TASK BRIEF.
Copy each line below exactly.
__________________________________________________
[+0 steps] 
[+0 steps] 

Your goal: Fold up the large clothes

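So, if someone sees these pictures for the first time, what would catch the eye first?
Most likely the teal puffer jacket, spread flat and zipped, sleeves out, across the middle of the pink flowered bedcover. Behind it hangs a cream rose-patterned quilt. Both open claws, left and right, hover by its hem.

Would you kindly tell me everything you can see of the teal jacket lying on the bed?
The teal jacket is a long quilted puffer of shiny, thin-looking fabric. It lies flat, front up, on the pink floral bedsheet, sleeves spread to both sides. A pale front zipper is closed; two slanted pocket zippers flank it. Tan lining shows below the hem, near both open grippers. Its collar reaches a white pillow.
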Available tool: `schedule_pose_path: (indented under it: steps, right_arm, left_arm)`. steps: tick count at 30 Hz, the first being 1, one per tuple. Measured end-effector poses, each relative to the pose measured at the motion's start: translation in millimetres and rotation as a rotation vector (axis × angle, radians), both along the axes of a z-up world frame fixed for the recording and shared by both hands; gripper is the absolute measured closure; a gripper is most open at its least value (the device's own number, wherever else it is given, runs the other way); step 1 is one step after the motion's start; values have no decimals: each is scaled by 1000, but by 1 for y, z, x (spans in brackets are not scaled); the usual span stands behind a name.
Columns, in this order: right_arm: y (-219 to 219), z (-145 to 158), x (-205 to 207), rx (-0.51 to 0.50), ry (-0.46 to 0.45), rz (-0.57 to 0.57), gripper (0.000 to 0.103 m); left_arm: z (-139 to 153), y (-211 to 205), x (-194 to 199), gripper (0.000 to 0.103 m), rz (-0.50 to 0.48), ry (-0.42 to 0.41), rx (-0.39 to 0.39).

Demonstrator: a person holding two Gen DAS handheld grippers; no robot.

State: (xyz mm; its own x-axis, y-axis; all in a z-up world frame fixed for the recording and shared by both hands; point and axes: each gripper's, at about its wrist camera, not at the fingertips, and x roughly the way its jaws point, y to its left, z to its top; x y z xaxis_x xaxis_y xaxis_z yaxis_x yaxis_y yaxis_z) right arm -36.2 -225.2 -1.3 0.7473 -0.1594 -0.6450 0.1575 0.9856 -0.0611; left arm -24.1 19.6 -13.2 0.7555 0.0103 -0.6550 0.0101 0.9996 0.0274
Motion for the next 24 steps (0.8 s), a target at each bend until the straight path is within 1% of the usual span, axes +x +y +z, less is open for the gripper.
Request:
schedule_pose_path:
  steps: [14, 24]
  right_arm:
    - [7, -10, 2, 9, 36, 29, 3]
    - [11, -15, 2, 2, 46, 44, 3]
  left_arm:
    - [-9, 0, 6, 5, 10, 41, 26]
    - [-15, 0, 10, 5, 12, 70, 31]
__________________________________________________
EXERCISE SOLUTION.
[+0 steps] 
[+0 steps] 

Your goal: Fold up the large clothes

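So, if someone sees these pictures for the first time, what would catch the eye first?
Most likely the teal puffer jacket, spread flat and zipped, sleeves out, across the middle of the pink flowered bedcover. Behind it hangs a cream rose-patterned quilt. Both open claws, left and right, hover by its hem.

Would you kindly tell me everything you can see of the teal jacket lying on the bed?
The teal jacket is a long quilted puffer of shiny, thin-looking fabric. It lies flat, front up, on the pink floral bedsheet, sleeves spread to both sides. A pale front zipper is closed; two slanted pocket zippers flank it. Tan lining shows below the hem, near both open grippers. Its collar reaches a white pillow.
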Available tool: `schedule_pose_path: (indented under it: steps, right_arm, left_arm)`. steps: tick count at 30 Hz, the first being 1, one per tuple. Measured end-effector poses, each relative to the pose measured at the motion's start: translation in millimetres and rotation as a rotation vector (axis × angle, radians), both along the axes of a z-up world frame fixed for the recording and shared by both hands; gripper is the absolute measured closure; a gripper is most open at its least value (the device's own number, wherever else it is given, runs the other way); step 1 is one step after the motion's start; values have no decimals: each is scaled by 1000, but by 1 for y, z, x (spans in brackets are not scaled); the usual span stands behind a name.
Columns, in this order: right_arm: y (-219 to 219), z (-145 to 158), x (-205 to 207), rx (-0.51 to 0.50), ry (-0.46 to 0.45), rz (-0.57 to 0.57), gripper (0.000 to 0.103 m); left_arm: z (-139 to 153), y (-211 to 205), x (-194 to 199), gripper (0.000 to 0.103 m), rz (-0.50 to 0.48), ry (-0.42 to 0.41), rx (-0.39 to 0.39).

Demonstrator: a person holding two Gen DAS handheld grippers; no robot.

State: (xyz mm; its own x-axis, y-axis; all in a z-up world frame fixed for the recording and shared by both hands; point and axes: each gripper's, at about its wrist camera, not at the fingertips, and x roughly the way its jaws point, y to its left, z to its top; x y z xaxis_x xaxis_y xaxis_z yaxis_x yaxis_y yaxis_z) right arm -36.2 -225.2 -1.3 0.7473 -0.1594 -0.6450 0.1575 0.9856 -0.0611; left arm -24.1 19.6 -13.2 0.7555 0.0103 -0.6550 0.0101 0.9996 0.0274
Motion for the next 24 steps (0.8 s), a target at each bend until the straight path is within 1% of the usual span, axes +x +y +z, less is open for the gripper.
Request:
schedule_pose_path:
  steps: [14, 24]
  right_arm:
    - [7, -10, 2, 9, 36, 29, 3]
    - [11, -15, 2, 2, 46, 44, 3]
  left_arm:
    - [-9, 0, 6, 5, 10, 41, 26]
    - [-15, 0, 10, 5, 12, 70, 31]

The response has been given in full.